I was fishing the pass with devinsdad and KVan today, great day on the water until it happened. I leaned port side to stick my spinning reel in a milk crate rod holder and caught unexpected wake, then completely biffed it, gear and all. I sent a 6/0 and an older level wind down to Davy Jones' locker. Some nicer boater pulled up and gave me a hand to get righted again. If you're on here, thank you. Lesson learned, lash gear to kayak. All in all, still a good day on the water.


----------



## dthomas142 (Jul 18, 2011)

Damn, that sucks man I feel for you! U can make some cheap leashes out of paracord or old charger cables, cell phones etc. good luck to ya


----------



## boatnbob (May 31, 2009)

*Leashes -support*

I am still looking for the old coiled cell phone cord, but will work with the elastic cord I have. HD has these little clips that are used to organize cables. They are orange and fold together and click as they close. I drilled a hole in the end and put a z clip on the other end to secure loose poles. I know, day late, dollar short. Just throwing out the design. I will try to take a pic tomorrow to post it if it isn't already on here. Sorry to hear about the bad luck. We were at Chicken bone beach area on our first venture to the gulf.

Cheers,

Bob


----------



## Randy M (Jul 8, 2012)

After dumping my yak earlier this year and losing a $150 rod and reel, I realized (too late) I needed to get rod leashes. After seeing either the high priced ones or the cheap crap on ebay I decided to start making and selling my own design.
Liquid Surf and Sail in FWB sells mine, they are marine shock cord with a sliding/tightening loop on one end and a nickel snap hook (think dog leash) on the other. 
All marine grade material with a price similar to the junk out there.


----------



## coin op repair man (Aug 28, 2012)

Good thing you were not "go proing" a tiger shark


----------



## devinsdad (Mar 31, 2010)

Still could have been worse! KVan will be next. It is now his turn.


----------



## wronggear (Mar 23, 2012)

http://palmettokayakfishing.blogspot.com/2011/09/build-rod-leash-for-kayak-fishing.html


----------



## boatnbob (May 31, 2009)

*Thanks wronggear*

That is the design I was talking about. Easy to make and useful. 

Cheers,

Bob


----------



## kahala boy (Oct 1, 2007)

There is a thread on PFF somewhere with instructions on how to make your own. Make them using heavy maybe 130 lb mono, coiling it up on a wooden dowel rod and putting in boiling water for about 5-10 minutes then in ice water to "set" the coils.


----------



## beeritself (Nov 25, 2010)

Thanks guys, I'll do that this week. Luckily everything that I lost is replaceable. It was quite an experience. 
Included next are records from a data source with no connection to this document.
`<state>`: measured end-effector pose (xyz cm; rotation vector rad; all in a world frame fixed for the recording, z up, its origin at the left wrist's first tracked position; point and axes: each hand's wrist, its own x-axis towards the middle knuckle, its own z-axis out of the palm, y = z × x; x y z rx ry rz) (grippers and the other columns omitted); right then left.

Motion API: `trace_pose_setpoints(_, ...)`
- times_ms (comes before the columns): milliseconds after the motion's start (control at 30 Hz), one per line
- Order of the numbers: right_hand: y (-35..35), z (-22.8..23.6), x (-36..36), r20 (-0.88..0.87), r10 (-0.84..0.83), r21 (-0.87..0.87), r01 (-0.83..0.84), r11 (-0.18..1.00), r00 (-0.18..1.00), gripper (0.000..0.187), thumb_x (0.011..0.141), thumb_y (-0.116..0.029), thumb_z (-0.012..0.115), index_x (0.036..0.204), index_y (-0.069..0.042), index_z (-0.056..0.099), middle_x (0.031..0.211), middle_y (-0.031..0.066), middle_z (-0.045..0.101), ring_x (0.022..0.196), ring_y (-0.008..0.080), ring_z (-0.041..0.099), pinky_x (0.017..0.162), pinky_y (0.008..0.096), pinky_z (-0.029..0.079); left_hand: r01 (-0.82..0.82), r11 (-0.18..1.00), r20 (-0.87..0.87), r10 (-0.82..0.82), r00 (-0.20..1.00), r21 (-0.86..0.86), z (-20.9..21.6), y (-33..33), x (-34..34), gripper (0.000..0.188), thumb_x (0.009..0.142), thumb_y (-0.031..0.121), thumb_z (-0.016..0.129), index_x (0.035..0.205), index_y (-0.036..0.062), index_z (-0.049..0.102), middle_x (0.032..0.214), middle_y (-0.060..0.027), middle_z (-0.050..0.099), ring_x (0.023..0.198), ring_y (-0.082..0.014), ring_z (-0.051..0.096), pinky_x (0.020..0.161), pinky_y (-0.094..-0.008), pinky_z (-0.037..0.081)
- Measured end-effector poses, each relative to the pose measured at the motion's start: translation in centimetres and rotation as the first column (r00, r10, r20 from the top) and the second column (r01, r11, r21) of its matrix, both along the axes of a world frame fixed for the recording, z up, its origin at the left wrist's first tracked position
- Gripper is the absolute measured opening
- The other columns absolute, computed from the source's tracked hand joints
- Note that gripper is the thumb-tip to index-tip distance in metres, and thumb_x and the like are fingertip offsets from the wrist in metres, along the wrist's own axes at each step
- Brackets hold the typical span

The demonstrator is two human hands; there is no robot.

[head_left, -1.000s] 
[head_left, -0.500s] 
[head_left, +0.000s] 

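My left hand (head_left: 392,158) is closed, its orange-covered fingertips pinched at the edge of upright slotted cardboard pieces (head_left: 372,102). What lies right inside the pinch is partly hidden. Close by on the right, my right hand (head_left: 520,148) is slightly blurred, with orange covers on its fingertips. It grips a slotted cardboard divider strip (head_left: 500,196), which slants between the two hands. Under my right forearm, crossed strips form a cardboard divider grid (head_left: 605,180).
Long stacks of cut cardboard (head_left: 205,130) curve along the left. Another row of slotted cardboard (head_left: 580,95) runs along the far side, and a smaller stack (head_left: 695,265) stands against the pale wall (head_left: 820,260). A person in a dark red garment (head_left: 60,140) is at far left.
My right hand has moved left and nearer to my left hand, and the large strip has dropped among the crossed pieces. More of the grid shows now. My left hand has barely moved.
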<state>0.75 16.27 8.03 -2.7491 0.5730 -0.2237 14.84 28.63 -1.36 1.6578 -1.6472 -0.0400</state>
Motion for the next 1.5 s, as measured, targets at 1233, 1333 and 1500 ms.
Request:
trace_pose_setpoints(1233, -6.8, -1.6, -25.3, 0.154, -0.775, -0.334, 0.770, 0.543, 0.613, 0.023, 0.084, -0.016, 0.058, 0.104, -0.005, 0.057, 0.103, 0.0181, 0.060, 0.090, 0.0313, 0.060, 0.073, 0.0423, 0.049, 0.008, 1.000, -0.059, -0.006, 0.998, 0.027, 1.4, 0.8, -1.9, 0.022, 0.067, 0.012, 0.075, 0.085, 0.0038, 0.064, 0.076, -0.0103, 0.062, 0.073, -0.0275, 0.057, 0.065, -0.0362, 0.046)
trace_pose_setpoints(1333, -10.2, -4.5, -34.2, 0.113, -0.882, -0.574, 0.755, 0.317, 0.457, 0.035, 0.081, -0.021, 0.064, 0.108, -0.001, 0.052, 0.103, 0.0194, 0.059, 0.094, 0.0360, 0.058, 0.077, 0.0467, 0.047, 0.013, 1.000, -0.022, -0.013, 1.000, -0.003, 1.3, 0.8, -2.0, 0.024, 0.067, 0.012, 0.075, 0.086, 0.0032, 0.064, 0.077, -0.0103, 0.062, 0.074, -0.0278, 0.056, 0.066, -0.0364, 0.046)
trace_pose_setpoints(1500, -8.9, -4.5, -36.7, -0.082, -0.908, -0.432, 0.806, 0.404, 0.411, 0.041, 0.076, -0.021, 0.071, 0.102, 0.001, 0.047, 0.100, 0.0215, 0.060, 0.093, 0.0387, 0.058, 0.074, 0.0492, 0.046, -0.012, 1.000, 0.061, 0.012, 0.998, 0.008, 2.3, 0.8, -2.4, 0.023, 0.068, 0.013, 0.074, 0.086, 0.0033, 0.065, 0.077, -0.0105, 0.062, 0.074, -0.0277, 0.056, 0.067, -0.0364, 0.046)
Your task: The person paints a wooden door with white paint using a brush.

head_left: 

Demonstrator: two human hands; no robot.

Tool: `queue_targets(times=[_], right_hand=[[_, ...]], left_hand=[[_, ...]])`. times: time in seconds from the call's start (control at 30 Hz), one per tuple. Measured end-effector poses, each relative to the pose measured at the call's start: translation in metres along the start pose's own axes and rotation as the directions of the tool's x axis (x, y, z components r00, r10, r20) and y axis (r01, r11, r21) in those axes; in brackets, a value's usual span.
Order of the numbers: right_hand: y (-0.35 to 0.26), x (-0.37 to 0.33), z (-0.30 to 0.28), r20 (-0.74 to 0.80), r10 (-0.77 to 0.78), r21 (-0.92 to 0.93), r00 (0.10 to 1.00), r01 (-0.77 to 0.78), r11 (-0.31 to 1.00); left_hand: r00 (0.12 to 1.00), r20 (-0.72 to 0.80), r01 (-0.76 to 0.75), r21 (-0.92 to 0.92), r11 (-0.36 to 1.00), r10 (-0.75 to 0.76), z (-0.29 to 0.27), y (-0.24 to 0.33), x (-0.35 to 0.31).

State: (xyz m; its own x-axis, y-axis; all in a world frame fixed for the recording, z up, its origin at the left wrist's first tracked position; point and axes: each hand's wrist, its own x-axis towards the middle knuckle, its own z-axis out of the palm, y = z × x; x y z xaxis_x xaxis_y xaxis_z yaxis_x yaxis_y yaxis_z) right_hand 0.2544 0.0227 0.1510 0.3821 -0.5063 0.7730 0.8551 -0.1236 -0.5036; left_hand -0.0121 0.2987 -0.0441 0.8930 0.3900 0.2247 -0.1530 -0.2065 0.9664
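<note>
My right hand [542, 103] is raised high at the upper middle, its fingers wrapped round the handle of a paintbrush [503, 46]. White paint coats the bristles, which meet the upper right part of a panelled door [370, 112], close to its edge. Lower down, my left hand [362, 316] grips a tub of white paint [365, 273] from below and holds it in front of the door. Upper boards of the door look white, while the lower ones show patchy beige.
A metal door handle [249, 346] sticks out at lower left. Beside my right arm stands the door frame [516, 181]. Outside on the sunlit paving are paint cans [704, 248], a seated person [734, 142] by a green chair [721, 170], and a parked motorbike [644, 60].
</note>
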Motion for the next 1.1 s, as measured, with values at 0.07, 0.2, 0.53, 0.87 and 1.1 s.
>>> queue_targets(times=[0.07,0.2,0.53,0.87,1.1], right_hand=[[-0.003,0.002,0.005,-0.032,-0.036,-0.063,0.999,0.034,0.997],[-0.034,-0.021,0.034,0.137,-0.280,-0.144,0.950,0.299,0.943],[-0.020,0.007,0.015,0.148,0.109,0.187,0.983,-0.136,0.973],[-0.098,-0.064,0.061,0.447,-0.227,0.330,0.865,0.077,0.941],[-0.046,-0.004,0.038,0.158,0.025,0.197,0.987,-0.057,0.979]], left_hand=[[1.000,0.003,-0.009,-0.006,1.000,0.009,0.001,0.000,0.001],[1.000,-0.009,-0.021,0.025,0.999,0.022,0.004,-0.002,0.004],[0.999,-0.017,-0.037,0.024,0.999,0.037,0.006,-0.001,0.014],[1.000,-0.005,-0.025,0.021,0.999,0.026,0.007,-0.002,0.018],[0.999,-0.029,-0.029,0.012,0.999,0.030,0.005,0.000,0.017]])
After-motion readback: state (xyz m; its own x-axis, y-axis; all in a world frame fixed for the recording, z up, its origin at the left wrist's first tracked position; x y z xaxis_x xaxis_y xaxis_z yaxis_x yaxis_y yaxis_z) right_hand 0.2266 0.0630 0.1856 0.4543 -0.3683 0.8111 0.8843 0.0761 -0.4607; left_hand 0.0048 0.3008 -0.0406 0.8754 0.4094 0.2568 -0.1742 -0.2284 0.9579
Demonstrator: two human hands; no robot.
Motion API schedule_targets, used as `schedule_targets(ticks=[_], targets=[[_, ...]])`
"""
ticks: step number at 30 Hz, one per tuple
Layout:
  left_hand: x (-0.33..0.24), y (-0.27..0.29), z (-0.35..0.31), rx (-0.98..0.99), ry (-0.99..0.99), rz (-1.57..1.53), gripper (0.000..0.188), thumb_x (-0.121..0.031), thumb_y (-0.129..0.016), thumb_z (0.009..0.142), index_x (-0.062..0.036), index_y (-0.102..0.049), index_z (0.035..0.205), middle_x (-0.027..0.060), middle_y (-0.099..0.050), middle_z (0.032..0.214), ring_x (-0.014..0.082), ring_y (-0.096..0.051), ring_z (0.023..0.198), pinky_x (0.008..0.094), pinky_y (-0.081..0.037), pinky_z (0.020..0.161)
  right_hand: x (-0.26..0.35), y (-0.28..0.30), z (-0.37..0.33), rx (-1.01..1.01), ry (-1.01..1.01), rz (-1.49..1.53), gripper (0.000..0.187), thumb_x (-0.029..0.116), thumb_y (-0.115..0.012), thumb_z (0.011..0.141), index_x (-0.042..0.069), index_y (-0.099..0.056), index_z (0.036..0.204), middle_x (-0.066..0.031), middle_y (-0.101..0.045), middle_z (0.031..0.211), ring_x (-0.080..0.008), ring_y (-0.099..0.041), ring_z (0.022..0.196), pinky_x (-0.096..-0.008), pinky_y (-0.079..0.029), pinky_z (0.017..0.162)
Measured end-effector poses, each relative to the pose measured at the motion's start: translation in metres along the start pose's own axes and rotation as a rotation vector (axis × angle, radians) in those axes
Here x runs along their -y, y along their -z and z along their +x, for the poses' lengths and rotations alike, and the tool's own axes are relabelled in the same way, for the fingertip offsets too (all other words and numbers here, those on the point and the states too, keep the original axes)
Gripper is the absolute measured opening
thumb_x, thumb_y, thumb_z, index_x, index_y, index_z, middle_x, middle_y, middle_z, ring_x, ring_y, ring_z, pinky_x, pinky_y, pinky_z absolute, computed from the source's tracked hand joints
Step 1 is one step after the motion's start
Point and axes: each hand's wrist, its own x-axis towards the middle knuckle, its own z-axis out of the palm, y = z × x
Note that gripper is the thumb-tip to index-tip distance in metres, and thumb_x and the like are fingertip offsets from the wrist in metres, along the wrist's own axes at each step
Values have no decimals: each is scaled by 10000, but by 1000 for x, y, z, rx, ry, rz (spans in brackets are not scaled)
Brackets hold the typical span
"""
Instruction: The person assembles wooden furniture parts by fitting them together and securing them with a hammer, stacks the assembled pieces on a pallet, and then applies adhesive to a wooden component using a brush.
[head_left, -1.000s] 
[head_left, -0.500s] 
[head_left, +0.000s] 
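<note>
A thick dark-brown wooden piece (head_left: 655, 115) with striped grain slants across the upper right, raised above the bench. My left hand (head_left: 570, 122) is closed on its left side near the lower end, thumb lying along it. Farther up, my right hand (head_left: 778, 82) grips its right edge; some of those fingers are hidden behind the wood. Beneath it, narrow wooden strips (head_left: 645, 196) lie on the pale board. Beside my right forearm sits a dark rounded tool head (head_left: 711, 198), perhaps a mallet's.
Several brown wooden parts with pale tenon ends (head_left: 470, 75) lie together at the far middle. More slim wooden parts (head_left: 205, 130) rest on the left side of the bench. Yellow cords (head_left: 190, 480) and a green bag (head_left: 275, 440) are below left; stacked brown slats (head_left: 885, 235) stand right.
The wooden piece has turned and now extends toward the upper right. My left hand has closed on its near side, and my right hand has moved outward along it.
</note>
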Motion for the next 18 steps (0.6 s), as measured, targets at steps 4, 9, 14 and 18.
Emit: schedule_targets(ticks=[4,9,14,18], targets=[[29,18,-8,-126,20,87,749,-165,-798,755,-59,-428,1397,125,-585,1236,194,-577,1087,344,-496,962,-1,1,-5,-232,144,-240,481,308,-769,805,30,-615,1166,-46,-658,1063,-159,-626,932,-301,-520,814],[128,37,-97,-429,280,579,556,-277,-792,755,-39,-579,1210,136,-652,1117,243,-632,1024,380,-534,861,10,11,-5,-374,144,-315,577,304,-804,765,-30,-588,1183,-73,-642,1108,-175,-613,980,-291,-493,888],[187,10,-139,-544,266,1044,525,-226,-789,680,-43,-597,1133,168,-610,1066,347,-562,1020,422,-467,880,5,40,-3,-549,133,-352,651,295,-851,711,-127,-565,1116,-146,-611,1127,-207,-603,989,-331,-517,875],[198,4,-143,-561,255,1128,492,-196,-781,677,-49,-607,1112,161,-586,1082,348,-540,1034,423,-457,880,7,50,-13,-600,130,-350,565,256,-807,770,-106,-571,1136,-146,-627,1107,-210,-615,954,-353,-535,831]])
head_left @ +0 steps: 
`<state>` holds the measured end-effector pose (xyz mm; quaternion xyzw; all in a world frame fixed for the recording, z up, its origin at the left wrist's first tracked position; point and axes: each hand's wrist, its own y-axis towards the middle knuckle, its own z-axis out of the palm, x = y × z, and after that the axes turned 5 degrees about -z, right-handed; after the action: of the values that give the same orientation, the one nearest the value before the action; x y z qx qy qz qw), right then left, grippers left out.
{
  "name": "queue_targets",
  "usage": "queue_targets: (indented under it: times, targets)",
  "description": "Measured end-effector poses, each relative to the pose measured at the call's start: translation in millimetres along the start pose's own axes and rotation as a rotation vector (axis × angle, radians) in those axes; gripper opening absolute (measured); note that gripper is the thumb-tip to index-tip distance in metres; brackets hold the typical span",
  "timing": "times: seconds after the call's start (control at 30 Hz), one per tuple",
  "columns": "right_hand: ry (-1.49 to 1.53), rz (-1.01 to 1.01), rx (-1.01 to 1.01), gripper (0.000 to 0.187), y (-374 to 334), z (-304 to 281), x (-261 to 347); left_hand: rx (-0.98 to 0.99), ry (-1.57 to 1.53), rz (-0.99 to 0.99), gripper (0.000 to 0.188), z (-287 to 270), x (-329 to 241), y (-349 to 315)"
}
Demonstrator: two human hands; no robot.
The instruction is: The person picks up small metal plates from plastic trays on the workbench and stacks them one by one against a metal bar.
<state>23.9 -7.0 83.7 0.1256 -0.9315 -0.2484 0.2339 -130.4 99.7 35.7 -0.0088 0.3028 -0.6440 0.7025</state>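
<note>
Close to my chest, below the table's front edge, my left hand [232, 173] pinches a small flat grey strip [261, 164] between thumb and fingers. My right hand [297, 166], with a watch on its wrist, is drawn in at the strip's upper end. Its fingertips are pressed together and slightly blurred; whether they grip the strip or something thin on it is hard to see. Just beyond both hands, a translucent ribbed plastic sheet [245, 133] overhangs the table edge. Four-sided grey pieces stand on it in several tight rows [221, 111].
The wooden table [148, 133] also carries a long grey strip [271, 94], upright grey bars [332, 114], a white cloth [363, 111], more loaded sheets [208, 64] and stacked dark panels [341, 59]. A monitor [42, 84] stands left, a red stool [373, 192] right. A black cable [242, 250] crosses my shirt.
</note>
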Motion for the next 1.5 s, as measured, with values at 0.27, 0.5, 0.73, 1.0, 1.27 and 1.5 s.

PS: the water temp is definitely dropping.


----------



## devinsdad (Mar 31, 2010)

HA! Love that last comment beeritself. Is that why you had to squat to pee when we hit the beach?!?! Was the water that cold?


----------



## wld1985 (Oct 2, 2007)

beeritself said:


> Thanks guys, I'll do that this week. Luckily everything that I lost is replaceable. It was quite an experience.
> 
> PS: the water temp is definitely dropping.


 Glad ya were alright and someone came to help.. I took the jet-ski out today and road to the pass with it..Water temp was'nt too bad around 74'ish..But it was chilly after i took afew big waves,and on the way back to the beach..


----------



## JonnyT (Dec 2, 2007)

The pass has claimed lives. No small shrimp. Keep rippin!


----------



## rfh21 (May 17, 2012)

I've done the phone charger to cable organizer leashes myself. Good use of some old junk and come out with a great leash that won't scratch up your stuff for a couple dollars. Beats the heck out the 20 for premade ones.


----------



## Big Red (Oct 1, 2007)

You can sometimes find coiled phone cord at the green dollar store.
I have made all my leashes from them.


----------



## Yaksquatch (Mar 23, 2009)

Ouch dude but I'm glad to hear you made it back safely.

Alex


----------